AlphaGo Zero

Alex | November 20th 2017

The huge news to come out of the world of machine learning this week is the resounding success of Google DeepMind’s AlphaGo Zero.

AlphaGo is a programme that uses machine learning techniques in an attempt to beat players at the popular Chinese board game Go. In October 2015, AlphaGo Fan became the first computer programme to beat a Go professional after beating the European Champion Mr Fan Hui 5 - 0. Impressive stuff.

This was eclipsed by AlphaGo Lee’s groundbreaking 4-1 victory over legendary Go player Lee Se-Dol in Seoul in March 2016 in front of a worldwide audience of 200 million people. Further victory against the world number one Ke Jie meant AlphaGo Lee was given an Elo rating of 3,739. To put that into perspective, Ke Jie’s rating is 3,667.

Now, a new version of AlphaGo has been tested against AlphaGo Lee over 100 games… and didn’t lose a single one. Impressed yet? What if you were told that AlphaGo Zero achieved this feat within 72 hours of training? Professional players say AlphaGo Zero has developed techniques never seen before, revolutionising the way the game is played.

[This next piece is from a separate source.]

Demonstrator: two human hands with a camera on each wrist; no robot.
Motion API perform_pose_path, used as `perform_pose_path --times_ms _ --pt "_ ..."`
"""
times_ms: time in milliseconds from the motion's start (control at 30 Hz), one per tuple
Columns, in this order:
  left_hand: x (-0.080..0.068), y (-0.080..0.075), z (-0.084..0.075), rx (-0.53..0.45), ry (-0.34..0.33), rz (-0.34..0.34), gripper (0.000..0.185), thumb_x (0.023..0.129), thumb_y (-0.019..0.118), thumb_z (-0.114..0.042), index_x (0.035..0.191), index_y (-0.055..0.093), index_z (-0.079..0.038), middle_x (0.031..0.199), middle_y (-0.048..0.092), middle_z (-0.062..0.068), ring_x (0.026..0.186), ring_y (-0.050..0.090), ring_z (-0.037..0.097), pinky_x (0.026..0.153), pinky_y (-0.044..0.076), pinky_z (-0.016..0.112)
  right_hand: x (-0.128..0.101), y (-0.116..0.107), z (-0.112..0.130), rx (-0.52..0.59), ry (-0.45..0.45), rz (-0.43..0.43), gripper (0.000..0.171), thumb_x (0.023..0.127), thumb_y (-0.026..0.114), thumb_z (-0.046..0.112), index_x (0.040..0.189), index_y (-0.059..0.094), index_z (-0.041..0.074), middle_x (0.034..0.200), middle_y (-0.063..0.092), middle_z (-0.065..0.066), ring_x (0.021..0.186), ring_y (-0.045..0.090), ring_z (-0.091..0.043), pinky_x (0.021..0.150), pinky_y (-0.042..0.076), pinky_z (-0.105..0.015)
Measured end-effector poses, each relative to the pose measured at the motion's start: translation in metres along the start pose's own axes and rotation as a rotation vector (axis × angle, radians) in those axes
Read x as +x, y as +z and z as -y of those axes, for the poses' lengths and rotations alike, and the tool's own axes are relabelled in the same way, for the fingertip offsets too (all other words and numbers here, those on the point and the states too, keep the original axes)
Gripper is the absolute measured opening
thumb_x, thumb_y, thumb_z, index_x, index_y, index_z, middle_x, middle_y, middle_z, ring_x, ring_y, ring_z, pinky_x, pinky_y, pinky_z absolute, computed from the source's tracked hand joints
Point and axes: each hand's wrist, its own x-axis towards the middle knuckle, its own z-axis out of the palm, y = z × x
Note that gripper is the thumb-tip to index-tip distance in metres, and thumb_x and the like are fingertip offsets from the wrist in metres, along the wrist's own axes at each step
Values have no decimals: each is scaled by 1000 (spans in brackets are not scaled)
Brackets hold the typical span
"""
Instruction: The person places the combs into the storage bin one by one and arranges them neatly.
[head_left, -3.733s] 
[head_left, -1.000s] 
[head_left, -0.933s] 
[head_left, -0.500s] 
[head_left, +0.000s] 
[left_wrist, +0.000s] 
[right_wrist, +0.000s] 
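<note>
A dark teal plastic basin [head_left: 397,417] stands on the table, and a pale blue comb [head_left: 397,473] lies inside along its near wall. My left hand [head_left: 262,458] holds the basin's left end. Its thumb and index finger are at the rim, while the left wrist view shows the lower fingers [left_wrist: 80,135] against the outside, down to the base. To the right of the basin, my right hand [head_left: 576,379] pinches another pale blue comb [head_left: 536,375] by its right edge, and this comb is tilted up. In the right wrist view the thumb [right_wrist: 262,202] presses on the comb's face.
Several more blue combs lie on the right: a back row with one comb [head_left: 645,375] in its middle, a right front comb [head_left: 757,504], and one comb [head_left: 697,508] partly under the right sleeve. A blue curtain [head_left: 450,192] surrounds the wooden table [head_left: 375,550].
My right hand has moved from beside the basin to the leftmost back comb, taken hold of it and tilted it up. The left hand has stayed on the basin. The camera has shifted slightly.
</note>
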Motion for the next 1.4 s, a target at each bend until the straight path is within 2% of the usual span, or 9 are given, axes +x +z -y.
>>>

Go is a strategic board game in which two players take it in turns to place black or white stones on a board with the aim of surrounding more territory than their opponent. Previous versions of AlphaGo were trained on human strategies, with the three neural networks developed upon data obtained from professional Go matches. AlphaGo Zero has gone one step further and learnt without human help. Provided simply with the shape of the board and the rules of the game, AlphaGo Zero played against itself.

The significance of this result is huge. AlphaGo Lee’s success has always been overshadowed by the massive computational power required to evaluate all the positions. Critics say that the result may have been different if AlphaGo had less processors available. However, AlphaGo Zero uses only 4 TPUs (Tensor Processing Units) and has a MUCH lower power consumption due to Google’s recent hardware gains.

So what does this all really mean? Google has just demonstrated the capability to build a machine which can learn completely by itself and outperform 3000 years of Go tactics in just 3 days. The team are now embarking on other projects, employing these techniques to other industries including science and medicine.

If such a performance can be replicated in these areas, who knows what the future may bring?